[WHAT TO DO] The word "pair" occurs in some lines of the listing. Copy those lines.

[GIVEN RECORDS]
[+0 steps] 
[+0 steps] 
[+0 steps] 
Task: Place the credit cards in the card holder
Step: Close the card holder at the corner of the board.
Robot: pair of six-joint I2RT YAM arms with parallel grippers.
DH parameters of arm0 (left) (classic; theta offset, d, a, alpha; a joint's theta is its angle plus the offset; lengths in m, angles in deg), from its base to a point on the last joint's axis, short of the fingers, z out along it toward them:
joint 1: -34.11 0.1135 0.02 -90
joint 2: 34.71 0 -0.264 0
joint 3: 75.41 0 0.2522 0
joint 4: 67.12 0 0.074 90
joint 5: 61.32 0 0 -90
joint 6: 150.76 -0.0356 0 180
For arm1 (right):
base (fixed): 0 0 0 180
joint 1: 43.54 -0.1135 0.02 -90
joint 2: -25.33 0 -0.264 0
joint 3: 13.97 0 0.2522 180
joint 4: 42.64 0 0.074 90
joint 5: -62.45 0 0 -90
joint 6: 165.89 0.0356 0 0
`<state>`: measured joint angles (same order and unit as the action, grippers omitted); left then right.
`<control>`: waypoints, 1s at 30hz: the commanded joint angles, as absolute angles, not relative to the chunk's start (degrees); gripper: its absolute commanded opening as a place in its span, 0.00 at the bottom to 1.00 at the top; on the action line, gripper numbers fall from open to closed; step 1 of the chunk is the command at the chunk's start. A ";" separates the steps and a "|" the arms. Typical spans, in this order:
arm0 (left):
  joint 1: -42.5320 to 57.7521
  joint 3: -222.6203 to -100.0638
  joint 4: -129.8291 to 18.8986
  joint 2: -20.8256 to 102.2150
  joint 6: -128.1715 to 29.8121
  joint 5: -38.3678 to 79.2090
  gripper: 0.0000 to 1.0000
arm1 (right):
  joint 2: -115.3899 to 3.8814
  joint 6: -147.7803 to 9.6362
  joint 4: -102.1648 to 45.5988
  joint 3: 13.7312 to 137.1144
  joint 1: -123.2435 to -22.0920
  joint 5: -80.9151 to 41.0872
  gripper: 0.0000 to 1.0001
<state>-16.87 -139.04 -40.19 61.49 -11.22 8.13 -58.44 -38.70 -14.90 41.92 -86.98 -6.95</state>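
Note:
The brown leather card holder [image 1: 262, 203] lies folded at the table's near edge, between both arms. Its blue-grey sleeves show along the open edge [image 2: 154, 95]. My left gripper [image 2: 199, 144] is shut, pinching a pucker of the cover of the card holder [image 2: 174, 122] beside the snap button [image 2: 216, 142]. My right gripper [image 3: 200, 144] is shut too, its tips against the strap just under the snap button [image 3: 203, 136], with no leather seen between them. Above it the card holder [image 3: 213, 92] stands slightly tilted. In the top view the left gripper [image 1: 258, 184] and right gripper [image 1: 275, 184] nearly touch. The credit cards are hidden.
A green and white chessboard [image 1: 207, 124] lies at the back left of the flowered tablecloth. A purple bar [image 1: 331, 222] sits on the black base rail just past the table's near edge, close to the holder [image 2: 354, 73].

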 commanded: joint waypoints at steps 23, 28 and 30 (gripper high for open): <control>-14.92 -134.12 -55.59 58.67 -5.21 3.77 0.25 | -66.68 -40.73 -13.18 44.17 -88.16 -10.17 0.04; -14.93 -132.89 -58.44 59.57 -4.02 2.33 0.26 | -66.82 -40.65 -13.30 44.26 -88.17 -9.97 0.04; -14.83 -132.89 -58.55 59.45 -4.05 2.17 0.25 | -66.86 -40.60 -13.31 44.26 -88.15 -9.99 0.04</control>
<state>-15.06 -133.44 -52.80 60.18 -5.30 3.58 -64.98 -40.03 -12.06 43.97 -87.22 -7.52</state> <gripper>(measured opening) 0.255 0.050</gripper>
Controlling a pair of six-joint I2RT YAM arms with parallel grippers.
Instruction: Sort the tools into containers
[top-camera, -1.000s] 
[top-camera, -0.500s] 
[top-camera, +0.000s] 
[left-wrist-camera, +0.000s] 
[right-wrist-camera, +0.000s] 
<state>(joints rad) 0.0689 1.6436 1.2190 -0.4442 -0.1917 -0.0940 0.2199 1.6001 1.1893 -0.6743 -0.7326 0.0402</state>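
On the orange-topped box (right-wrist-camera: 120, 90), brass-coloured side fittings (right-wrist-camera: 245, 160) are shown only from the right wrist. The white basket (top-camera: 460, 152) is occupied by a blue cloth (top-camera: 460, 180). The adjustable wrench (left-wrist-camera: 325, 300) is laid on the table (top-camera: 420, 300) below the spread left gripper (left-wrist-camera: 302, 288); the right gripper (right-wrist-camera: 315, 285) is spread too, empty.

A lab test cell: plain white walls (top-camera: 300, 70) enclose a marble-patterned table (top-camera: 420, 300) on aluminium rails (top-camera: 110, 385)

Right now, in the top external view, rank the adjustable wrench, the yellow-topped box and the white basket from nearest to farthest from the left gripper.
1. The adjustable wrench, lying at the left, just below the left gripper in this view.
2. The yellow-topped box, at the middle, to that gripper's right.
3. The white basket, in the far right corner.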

[EXPECTED OUTPUT]
Robot: pair of six-joint I2RT YAM arms with parallel grippers.
Controlling a pair of six-joint I2RT YAM arms with parallel grippers.

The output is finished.